Three and a half weeks after Iran launched a missile barrage against Israeli military targets – an attack that reportedly breached Israeli, US, and UK air defences – the Israelis have finally struck back, targeting several military sites in Iran.
Reports suggest that the attack was limited in scope, notably more restrained than what the Israelis had initially projected and what many analysts had anticipated. These expectations were grounded in repeated Israeli statements portraying Iran as the “head of the octopus” of their regional enemies – specifically Hezbollah in Lebanon, Hamas in Palestine, and the Houthis in Yemen.
The Israelis also consider the advancement of Iran’s nuclear programme an imminent and existential threat. It seemed likely, therefore, that they might seize this opportunity to target a broad range of Iranian assets, possibly including nuclear sites, energy facilities, and even leadership figures with a decapitation strike, similar to previous actions against Hezbollah. However, that scenario did not unfold.
Two main factors likely contributed to Israel’s restraint. First, Iran possesses substantial retaliatory capabilities. The Israelis would face significant challenges in executing a broad offensive against Iranian nuclear and energy sites, or their leadership, without considerable US participation – both defensively and offensively.
This leads to the second and perhaps more decisive factor: the upcoming US election.
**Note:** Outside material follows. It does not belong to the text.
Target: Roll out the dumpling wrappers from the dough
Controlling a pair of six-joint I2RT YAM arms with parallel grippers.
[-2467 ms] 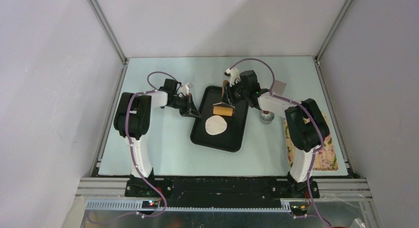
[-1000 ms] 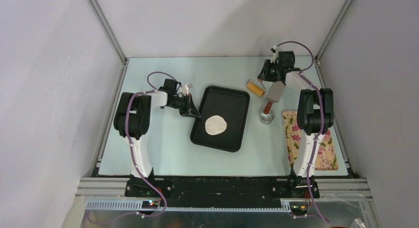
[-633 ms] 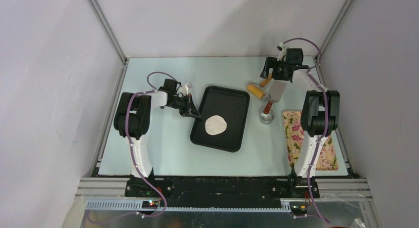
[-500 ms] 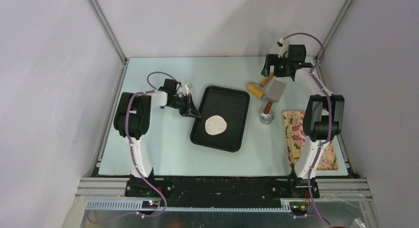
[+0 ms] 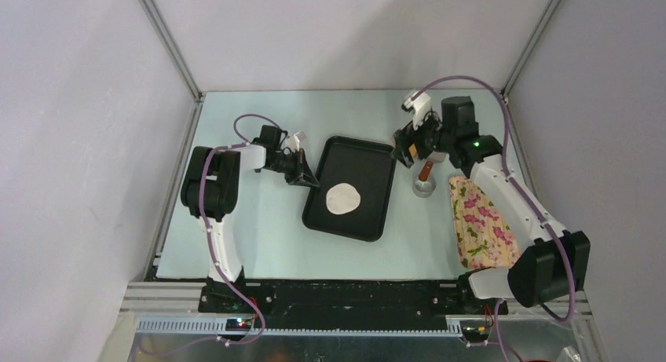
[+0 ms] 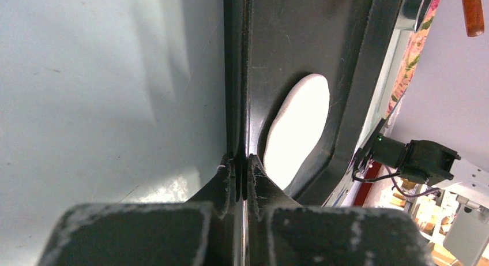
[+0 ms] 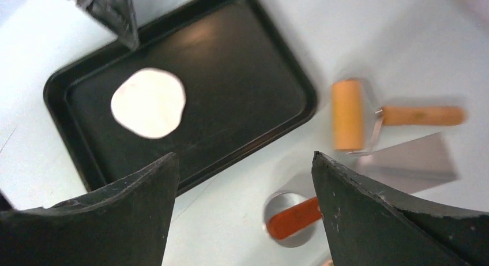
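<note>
dough [image 5: 343, 198]: flat white round lying in the black tray [image 5: 369, 221], a touch toward 6 o'clock from the tray's middle; neither arm touches it.
left gripper [image 5: 305, 176]: at the tray's 9 o'clock, jaws pinched together on the tray's rim.
left wrist view: the pinch shows close up, with the thin rim running out from between the fingers [image 6: 222, 182] and the dough just inside it. The overhead view is too small to show this.
right gripper [image 5: 406, 148]: at the tray's 2 o'clock, held above the table [image 5: 259, 236]; from overhead its jaws cannot be made out.
right wrist view: jaws wide apart with nothing between them. Below lie a wooden roller [image 7: 348, 114] and, at its 5 o'clock, a steel spatula blade [image 7: 410, 162]. From overhead the gripper covers both.
cup [image 5: 424, 188]: steel, at the tray's 3 o'clock, with a red-orange handle [image 7: 294, 218] across its mouth.
cloth [image 5: 479, 221]: flowered, at the tray's 4 o'clock, beside the right arm.
</note>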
The Biden administration may have realised, even at this late stage, that allowing a regional war to erupt 12 days before the presidential election would almost certainly harm Vice-President Kamala Harris in her closely contested race.
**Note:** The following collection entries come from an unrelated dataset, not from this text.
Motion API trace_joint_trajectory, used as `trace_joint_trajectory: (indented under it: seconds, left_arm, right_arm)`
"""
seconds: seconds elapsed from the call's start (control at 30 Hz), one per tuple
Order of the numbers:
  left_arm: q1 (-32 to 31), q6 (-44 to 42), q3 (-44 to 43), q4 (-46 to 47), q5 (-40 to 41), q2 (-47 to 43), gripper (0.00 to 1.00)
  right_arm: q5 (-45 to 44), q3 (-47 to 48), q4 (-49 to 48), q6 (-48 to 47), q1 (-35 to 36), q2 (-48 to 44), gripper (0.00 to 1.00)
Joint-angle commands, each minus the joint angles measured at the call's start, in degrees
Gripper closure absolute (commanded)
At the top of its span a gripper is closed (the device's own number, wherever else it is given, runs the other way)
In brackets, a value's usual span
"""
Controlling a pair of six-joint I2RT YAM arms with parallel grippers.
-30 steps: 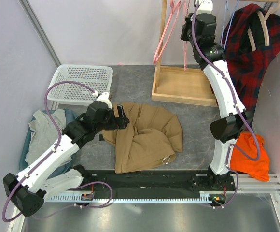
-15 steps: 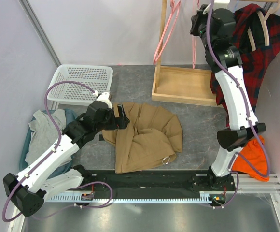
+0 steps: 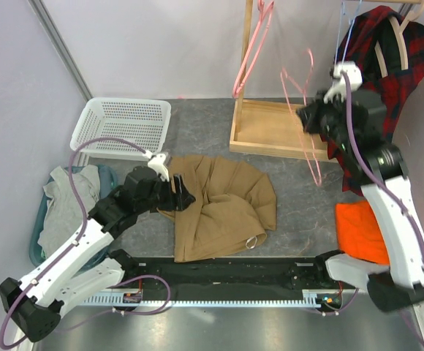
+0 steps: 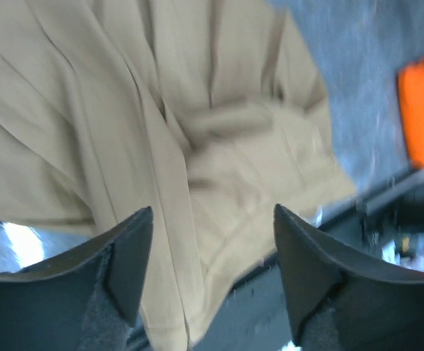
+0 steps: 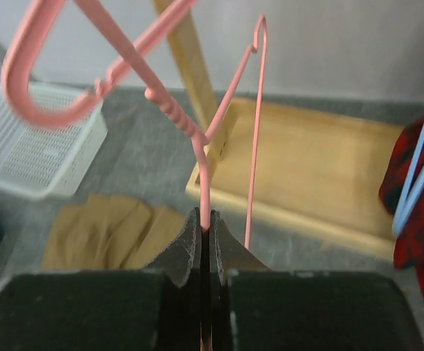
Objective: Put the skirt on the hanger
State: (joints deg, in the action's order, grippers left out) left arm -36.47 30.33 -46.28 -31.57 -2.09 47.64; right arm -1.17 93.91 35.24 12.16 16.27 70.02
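Observation:
The tan-brown skirt point(image 3: 223, 201) lies crumpled on the grey table, in front of the wooden rack base. My left gripper point(image 3: 181, 194) is open and empty just above the skirt's left edge. In the left wrist view the skirt point(image 4: 219, 139) fills the space between and beyond the spread fingers point(image 4: 124, 263). My right gripper point(image 3: 313, 121) is shut on the thin pink hanger point(image 3: 303, 131) and holds it in the air, off the rail, to the right of the skirt. In the right wrist view the hanger point(image 5: 175, 121) rises from the closed gripper point(image 5: 206, 223), hook at upper left.
A second pink hanger point(image 3: 252, 51) hangs on the rack over the wooden base tray point(image 3: 281, 130). The red plaid shirt point(image 3: 384, 73) hangs on a wooden hanger at back right beside a light-blue hanger point(image 3: 343, 36). White basket point(image 3: 124, 124), grey garment point(image 3: 66, 194), orange cloth point(image 3: 362, 230).
My right arm has lifted the pink hanger off the rail and swung it down and to the right, toward the front. My left gripper has shifted slightly lower over the skirt's edge.

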Motion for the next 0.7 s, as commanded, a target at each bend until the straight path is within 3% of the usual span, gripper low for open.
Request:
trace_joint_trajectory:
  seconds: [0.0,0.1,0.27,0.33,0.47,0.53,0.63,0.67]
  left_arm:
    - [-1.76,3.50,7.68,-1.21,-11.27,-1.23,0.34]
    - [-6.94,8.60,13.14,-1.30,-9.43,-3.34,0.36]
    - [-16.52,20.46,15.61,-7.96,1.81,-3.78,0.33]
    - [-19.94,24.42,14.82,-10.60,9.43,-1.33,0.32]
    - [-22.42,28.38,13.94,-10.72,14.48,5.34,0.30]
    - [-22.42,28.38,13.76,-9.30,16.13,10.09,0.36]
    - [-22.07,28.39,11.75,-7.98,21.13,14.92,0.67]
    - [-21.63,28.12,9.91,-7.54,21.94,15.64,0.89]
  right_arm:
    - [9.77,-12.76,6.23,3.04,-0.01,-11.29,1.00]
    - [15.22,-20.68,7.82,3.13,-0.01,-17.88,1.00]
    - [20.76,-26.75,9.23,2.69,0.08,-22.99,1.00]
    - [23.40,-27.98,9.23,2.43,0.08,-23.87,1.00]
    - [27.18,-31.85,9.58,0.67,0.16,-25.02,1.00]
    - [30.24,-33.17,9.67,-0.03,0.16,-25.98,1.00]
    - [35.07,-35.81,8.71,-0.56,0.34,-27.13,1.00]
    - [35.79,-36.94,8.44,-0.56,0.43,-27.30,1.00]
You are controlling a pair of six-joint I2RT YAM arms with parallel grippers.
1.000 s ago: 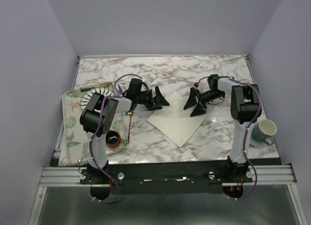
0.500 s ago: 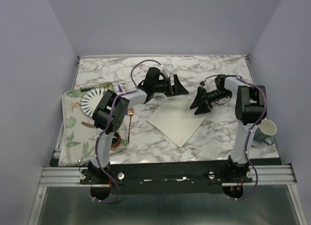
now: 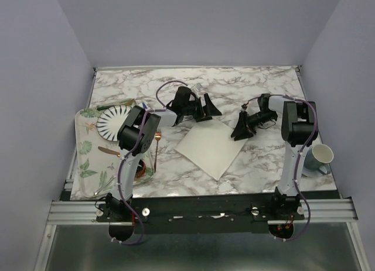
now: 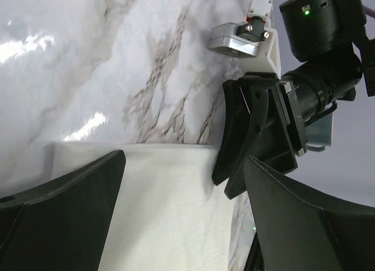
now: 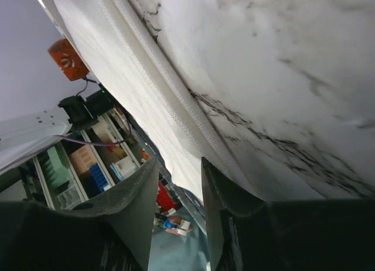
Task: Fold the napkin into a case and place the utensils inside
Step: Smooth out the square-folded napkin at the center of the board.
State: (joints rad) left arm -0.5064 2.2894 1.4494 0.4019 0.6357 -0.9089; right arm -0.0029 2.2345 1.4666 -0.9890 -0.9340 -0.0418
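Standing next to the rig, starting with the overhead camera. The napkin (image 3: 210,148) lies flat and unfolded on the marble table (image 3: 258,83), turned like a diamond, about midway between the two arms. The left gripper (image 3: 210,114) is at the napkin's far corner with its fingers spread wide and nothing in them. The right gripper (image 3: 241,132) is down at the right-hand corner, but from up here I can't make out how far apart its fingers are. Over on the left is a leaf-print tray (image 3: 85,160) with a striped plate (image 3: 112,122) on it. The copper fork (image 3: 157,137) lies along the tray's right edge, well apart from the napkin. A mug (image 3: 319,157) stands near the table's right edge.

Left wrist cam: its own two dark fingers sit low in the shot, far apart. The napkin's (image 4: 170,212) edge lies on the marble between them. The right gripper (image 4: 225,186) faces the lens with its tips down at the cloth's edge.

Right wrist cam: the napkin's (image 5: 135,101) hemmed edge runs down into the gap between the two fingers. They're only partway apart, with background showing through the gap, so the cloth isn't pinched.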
Such an escalation would hand Trump a strong argument, allowing him to contrast his own administration’s record of avoiding new wars with the current administration’s handling of conflicts under Biden.
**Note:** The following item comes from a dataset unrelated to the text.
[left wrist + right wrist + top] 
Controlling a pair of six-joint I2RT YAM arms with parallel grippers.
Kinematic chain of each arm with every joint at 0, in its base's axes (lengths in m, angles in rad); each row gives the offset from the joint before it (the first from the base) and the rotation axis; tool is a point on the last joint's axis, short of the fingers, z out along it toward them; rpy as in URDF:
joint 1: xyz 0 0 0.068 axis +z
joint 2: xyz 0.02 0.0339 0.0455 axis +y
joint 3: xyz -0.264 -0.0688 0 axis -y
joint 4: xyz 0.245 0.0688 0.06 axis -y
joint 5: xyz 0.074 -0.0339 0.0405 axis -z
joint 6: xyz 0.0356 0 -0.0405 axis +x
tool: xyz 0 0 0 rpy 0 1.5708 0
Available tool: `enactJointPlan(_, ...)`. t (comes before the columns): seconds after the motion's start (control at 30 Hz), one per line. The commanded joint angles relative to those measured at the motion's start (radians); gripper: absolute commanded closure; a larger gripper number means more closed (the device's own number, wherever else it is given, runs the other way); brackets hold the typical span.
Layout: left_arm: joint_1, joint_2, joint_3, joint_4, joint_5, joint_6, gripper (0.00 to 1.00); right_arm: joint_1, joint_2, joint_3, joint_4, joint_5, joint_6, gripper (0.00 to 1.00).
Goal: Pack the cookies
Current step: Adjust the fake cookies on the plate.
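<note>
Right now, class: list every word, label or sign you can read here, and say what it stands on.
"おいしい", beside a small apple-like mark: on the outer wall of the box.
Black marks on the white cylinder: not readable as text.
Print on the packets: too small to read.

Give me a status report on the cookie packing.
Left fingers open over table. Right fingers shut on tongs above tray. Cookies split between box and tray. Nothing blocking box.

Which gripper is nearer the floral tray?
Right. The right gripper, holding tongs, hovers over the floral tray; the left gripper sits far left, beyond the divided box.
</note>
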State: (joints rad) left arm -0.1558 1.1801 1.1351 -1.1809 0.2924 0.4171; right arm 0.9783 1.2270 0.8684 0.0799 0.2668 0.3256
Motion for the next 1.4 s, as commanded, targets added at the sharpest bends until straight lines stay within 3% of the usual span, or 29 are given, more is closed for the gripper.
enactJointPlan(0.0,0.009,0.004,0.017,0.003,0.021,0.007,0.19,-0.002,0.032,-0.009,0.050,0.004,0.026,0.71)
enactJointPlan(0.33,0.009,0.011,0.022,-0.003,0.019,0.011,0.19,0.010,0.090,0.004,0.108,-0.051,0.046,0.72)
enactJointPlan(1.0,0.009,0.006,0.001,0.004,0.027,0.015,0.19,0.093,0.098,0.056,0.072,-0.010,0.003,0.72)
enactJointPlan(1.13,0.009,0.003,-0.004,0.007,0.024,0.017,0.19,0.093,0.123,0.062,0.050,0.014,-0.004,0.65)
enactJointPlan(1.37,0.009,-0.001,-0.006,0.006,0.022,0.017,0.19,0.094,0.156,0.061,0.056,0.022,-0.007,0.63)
The result is the current situation where the Israelis have apparently agreed – for the moment – to restrain themselves and the Iranians have contented themselves with claiming that there was very limited damage and their air defenses worked well. On balance, however, the Israelis come out on top after this round.
By opting not to launch an extensive attack, they avoid accusations of overtly influencing the US election. Simultaneously, Prime Minister Netanyahu and his right-wing government provide Trump, their preferred candidate, with a narrative to criticize the Biden-Harris administration for what they might characterize as weak, unwise leadership in the face of a long-time American adversary.
A waiting game now benefits Israel. If they remain patient until 5 November, more options may open up. Should Trump win, his support for a comprehensive Israeli strike, even on Iranian nuclear facilities, is well-documented, and he would likely endorse such an action before he assumes office in January 2025.
If Harris ekes out a narrow victory, the US political landscape will likely experience turbulence, potentially delaying any American response to an Israeli escalation against Iran.
This situation gives the Israelis much wider latitude to decide if and when they want to go forward with a large scale strike on the Iranians, particularly after 5 November.
Given bipartisan US support for Israel over the past year, a Biden-Harris administration embroiled in electoral challenges would struggle to mount any substantial opposition to an Israeli operation.
At that point, key members of the Biden administration who have said they support a “transformational” escalation in the Middle East may even gain the upper hand and convince the outgoing president to actively join the Israeli attack on Iran rather than wait for the Iranian response to commit US forces in defense of regional allies.
Thus, while the outcome of the US election remains uncertain, one outcome seems clear: Israel will likely retain considerable freedom with American support to act in accordance with their perceived national security interests, particularly concerning an attack on Iran, following 5 November.